Stored data entries
☆ ☆ ☆
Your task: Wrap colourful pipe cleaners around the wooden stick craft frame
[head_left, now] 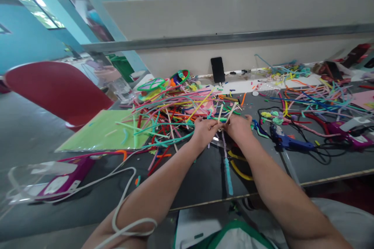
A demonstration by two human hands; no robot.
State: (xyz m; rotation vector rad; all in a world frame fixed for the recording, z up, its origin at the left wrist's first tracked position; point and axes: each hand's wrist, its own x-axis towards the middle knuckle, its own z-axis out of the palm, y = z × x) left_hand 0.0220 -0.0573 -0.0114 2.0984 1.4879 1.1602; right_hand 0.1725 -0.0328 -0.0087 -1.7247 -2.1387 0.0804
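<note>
My left hand and my right hand meet over the dark table, fingers pinched together. Between them they hold pale cream pipe cleaners, whose two ends stick up in a V; the part between my fingertips is mostly hidden. A lilac strip hangs below my fingers toward a turquoise piece on the table. Close beyond my left hand lies a big heap of coloured pipe cleaners. Yellow-handled scissors lie partly under my right forearm.
A blue glue gun with cables lies at the right, near more pipe cleaners. A black phone leans on the back panel. Green sheets, a purple power strip and a white cable are at the left.
</note>
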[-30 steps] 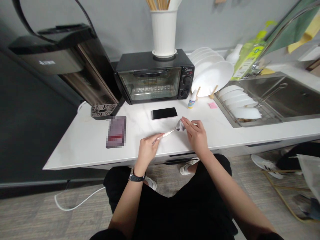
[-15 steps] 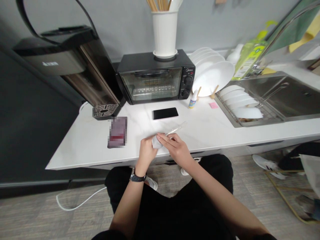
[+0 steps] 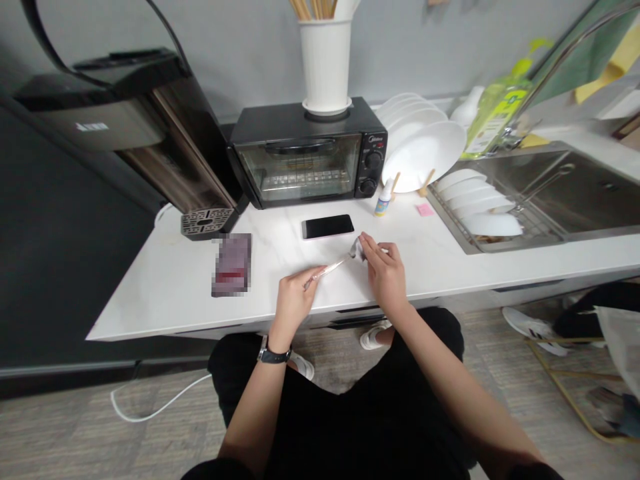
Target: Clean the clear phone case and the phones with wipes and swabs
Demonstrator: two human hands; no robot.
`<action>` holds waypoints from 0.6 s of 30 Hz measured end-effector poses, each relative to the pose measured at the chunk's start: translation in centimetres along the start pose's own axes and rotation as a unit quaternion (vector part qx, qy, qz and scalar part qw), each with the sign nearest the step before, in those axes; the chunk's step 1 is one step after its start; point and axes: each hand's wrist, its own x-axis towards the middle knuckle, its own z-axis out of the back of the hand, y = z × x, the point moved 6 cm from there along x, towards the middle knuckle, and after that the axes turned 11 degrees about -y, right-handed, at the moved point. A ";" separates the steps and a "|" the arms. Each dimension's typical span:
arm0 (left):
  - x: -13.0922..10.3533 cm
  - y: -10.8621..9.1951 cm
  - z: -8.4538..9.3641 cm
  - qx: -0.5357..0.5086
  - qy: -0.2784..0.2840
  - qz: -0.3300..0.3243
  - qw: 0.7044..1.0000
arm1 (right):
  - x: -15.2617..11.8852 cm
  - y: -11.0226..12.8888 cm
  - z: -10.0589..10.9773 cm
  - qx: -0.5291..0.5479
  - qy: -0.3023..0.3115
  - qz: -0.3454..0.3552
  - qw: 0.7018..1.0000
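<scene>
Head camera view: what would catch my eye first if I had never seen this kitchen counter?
Probably the two hands at the near edge of the white counter: the left hand holds one end of a thin rod, and the right hand pinches a small wipe around its far end. Just beyond them lies a dark phone, in front of a black toaster oven.

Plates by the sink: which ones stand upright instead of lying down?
The large white plates beside the toaster oven stand on edge; the smaller dishes lie overlapping in the sink rack.
</scene>
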 end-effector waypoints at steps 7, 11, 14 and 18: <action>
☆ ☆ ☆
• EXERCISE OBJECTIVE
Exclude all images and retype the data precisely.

• ANSWER BELOW
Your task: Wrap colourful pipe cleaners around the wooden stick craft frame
[head_left, now] 
A demonstration by two human hands; no robot.
State: (xyz m; rotation vector rad; all in a world frame fixed for the recording, z up, its origin at the left wrist's first tracked position; point and axes: each hand's wrist, its own x-axis towards the middle knuckle, its own z-axis out of the palm, y = z × x) left_hand 0.0220 -0.0573 -0.0114 2.0984 1.4879 1.1602; right_hand 0.1725 -0.0328 -0.0087 -1.7247 -2.1387 0.0804
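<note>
My left hand and my right hand meet over the dark table, fingers pinched together. Between them they hold pale cream pipe cleaners, whose two ends stick up in a V; the part between my fingertips is mostly hidden. A lilac strip hangs below my fingers toward a turquoise piece on the table. Close beyond my left hand lies a big heap of coloured pipe cleaners. Yellow-handled scissors lie partly under my right forearm.
A blue glue gun with cables lies at the right, near more pipe cleaners. A black phone leans on the back panel. Green sheets, a purple power strip and a white cable are at the left.
</note>
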[-30 steps] 
[-15 steps] 
[+0 steps] 
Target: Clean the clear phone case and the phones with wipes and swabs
Demonstrator: two human hands; no robot.
`<action>` holds waypoints from 0.6 s of 30 Hz measured end-effector poses, each relative to the pose measured at the chunk's start: translation in centimetres along the start pose's own axes and rotation as a unit quaternion (vector part qx, qy, qz and scalar part qw), each with the sign nearest the step before, in those axes; the chunk's step 1 is one step after its start; point and axes: each hand's wrist, its own x-axis towards the middle knuckle, its own z-axis out of the back of the hand, y = z × x, the point moved 6 cm from there along x, towards the middle knuckle, and after that the axes turned 11 degrees about -y, right-handed, at the moved point. A ";" separates the steps and a "|" the arms. Each dimension's typical span:
arm0 (left):
  - x: -13.0922..10.3533 cm
  - y: -10.8621..9.1951 cm
  - z: -8.4538..9.3641 cm
  - qx: -0.5357..0.5086
  - qy: -0.2784..0.2840
  - qz: -0.3300..0.3243
  - qw: 0.7044..1.0000
arm1 (right):
  - x: -15.2617..11.8852 cm
  - y: -11.0226..12.8888 cm
  - z: -10.0589..10.9773 cm
  - qx: -0.5291..0.5479
  - qy: -0.3023..0.3115
  - qz: -0.3454..0.3552
  - qw: 0.7018..1.0000
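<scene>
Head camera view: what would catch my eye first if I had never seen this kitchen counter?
Probably the two hands at the near edge of the white counter: the left hand holds one end of a thin rod, and the right hand pinches a small wipe around its far end. Just beyond them lies a dark phone, in front of a black toaster oven.

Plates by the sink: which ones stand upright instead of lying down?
The large white plates beside the toaster oven stand on edge; the smaller dishes lie overlapping in the sink rack.
</scene>
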 end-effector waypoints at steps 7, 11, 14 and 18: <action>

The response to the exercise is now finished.